Database management for "big science" applications

| | Comments (4) | TrackBacks (1)
I recently attended an invitation-only, one-day workshop at the Stanford Linear Accelerator Center. Attendees included representatives from:

  • The database research community (including me)
  • The "big science" community who have BIG data base problems
  • Commercial DBMSs vendors
  • Other "power users" of database technology, including eBay, Yahoo!, and Google

The point of the workshop was to look for approaches that would solve the DBMS problems of big science in a better way. The conventional wisdom today -- and I am generalizing a bit -- is to store science data in the file system with metadata about the files stored in a relational DBMS. In both astronomy and particle physics, projected data size is well into the petabyte range.


The top three DBMS issues for big science

The big science community has at a variety of problems in terms of DBMSs, including:

  1. Consistency of data and metadata. Since metadata is stored separately from the data, the programmer is responsible for keeping the two consistent. This reminds me of the DBMS community in the 1970s -- it lamented about the same issue.

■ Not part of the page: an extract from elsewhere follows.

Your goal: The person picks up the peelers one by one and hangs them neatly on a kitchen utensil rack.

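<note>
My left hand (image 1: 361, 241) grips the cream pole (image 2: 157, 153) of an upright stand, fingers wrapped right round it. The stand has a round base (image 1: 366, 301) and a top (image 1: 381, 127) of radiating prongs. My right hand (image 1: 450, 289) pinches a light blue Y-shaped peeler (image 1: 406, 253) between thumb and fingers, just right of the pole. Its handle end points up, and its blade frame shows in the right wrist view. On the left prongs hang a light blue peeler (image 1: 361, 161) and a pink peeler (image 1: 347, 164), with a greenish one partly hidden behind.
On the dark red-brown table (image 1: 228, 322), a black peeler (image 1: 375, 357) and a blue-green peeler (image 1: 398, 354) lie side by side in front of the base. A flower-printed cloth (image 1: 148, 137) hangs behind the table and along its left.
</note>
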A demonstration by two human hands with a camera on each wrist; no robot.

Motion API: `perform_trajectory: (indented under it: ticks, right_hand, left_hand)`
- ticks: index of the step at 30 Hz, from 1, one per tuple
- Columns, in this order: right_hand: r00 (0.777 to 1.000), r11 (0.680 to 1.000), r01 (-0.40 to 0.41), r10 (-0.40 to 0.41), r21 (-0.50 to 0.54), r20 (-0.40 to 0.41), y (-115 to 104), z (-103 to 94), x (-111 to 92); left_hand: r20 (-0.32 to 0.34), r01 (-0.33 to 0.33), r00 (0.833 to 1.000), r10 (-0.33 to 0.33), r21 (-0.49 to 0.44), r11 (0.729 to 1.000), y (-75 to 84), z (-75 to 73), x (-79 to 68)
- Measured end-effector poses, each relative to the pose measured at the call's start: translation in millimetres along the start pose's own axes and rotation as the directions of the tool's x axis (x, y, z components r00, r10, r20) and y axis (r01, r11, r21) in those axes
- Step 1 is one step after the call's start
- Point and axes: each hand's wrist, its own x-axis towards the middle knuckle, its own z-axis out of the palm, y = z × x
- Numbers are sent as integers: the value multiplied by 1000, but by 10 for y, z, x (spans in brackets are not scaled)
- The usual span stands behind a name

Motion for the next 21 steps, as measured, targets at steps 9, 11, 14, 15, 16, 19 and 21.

  2. A differing view of DBMS requirements. Science data is stored in the file system because DBMSs don't "do the right thing." However, there seems to be no common statement of what the right thing is. For example, the particle physics folks want time series support for observation data and particle tracks, the astronomy folks want indexing of 3D objects in several coordinate systems, and the remote sensing and astronomy communities want built-in support for multi-dimensional arrays.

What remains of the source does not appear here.